3.0 étoiles sur 5 Not his best, but rewarding towards the end, 26 octobre 2012
Ce commentaire fait référence à cette édition : Steal You Away (Broché)
Early (1999) third novel by Niccolò Ammaniti (NA), who won great praise for his second, `I'm not Afraid', which was made into an awards-winning movie. This reader has read (only) five of NA's books and finds this creation his least. Why? NA's second novel about a 9-year old showed him to be a great writer about the mindset of growing-up children. He may not have wanted to write another such book that would be criticized as a repetition, sequel, or whatever. So, in this book Pietro (12), unhappy at home and bullied at school, is one of a few believable characters of a farce. His best friend is privileged Gloria, too cute for words. NA joins him precariously with a co-star, Graziano Biglia (44), a carefree playboy, musician, globetrotter, erotic champion, who when forced to choose, always makes the wrong decision. Pietro and Graziano meet briefly, late in the novel... Why? Because they hail from the same coastal village NW of Rome.
The first half of this novel is full of bad jokes, superlatives, clichés, prejudices, crude language and ugly violence. And references to Italian sing-along's, TV programs and -stars and English-language music and movies. Throughout the novel, the texts written in italics are a bonus to readers: they contain the thoughts of the main characters when under great pressure, in mortal fear.
Only after 250 pp a dramatic structure becomes evident. By then many readers may have given up, whilst others have ploughed on until the end. Persistent readers are rewarded by a satisfactory and dramatic ending. In an interview on internet, the author expressed his joy and satisfaction about writing this book. But he doubted that it could be put on screen...

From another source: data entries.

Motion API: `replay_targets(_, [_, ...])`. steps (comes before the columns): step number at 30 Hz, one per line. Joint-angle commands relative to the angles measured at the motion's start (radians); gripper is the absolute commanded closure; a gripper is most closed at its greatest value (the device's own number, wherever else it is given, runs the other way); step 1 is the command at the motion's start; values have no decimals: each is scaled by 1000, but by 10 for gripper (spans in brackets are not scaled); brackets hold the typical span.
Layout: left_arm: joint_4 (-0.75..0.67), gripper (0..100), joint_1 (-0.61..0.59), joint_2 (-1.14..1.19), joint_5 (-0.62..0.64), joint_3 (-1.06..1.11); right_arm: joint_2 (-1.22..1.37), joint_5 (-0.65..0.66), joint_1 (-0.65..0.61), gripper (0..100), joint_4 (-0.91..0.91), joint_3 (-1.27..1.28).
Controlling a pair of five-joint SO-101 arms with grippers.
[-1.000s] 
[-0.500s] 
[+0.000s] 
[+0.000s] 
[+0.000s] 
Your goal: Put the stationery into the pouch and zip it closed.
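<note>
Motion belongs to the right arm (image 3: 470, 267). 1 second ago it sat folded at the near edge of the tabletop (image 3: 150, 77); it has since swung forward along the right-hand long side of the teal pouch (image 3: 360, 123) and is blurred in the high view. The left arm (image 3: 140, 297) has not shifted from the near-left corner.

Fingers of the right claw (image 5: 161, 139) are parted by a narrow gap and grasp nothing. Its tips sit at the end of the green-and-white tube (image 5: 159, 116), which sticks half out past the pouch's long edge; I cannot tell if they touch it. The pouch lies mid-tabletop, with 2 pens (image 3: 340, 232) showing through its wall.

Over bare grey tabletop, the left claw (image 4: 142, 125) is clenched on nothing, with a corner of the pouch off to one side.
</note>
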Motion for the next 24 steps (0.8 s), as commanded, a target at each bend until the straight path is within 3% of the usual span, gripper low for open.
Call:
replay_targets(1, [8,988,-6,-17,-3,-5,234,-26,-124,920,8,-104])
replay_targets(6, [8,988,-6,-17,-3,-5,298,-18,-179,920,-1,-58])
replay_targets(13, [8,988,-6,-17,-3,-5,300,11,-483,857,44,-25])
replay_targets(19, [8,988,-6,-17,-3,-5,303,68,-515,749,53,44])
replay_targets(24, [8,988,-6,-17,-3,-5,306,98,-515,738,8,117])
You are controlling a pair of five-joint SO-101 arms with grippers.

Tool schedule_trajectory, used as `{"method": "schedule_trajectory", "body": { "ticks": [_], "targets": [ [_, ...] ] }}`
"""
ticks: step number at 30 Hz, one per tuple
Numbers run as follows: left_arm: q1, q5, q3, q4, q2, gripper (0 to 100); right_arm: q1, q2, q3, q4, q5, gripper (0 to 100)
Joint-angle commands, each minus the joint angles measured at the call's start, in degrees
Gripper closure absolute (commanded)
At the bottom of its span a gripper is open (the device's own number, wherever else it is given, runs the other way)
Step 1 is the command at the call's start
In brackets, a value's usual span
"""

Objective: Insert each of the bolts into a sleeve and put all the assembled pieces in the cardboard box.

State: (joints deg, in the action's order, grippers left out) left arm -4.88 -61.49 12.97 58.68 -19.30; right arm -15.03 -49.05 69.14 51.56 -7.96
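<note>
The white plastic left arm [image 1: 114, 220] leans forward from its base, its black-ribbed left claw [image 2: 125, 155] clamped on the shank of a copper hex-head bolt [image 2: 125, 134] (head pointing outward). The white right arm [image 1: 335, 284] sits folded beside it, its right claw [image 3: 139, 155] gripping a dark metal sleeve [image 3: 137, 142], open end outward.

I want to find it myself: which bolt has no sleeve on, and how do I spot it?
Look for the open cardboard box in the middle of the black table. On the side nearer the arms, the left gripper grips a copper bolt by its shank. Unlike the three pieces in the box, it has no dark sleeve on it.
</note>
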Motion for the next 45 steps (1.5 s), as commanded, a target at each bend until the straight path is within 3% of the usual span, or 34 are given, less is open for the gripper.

Overlong, poorly-planned, and full of bad taste. But altogether, a brilliant portrayal of a quiet child somehow forced to commit crimes. With 100-150 pp less, it would have been a better book.


I'm Not Scared
I'm Not Scared
par Niccolo Ammaniti
Edition : Broché
Prix : EUR 10,76

5.0 étoiles sur 5 Dramatic masterpiece, 22 octobre 2012
Ce commentaire fait référence à cette édition : I'm Not Scared (Broché)
Strong, emotionally harrowing drama situated in 1978 in rural Italy, told through the eyes of Michele (aged 9). He lives in a poor hamlet composed of four small houses and a country manor. He is one of six children always playing together. Their leader is dictatorial, a prosecutor and judge rolled into one, who meets out punishment with impunity. The youngest member of the posse is five, the oldest 11, two are girls. During a hot summer they discover an isolated, ruined house. Michele is ordered by the 11-year old dictator to examine the collapsed house from front to back. Michele is challenged physically and mentally... What he sees in a hole in the ground behind the ruin at a spot overgrown with bush and brambles, is something he cannot judge. He says nothing to the posse but sneaks away on his bike the next day to have another look. And then again, and again...
On almost every page, hero and raconteur Michele struggles against his many childhood fears, nightmares and tears, with conflicting loyalties and worries about the welfare of his adored mother, and finds solace and inspiration only in cartoon heroes. Niccolò Ammaniti is a superb storyteller and is at his best when he writes from the perspective of children: in `Steal you Away' (1999; tr. 2007), it is 12-year old Pietro, in his recent novella `Me and You' (2012), the severely self-centered and neurotic 14-year old Lorenzo surpasses himself.
Ammaniti masters several genres. His tragicomedies are well laid out and -written with plenty of atmosphere and good dialogues. But his serious dramas such as `Me and You' and this novel are my favorites. Brilliantly planned and written, leaving the reader space to enrich and interpret what is put on paper. This novel is also a real thriller with a dramatic ending. Highly recommended.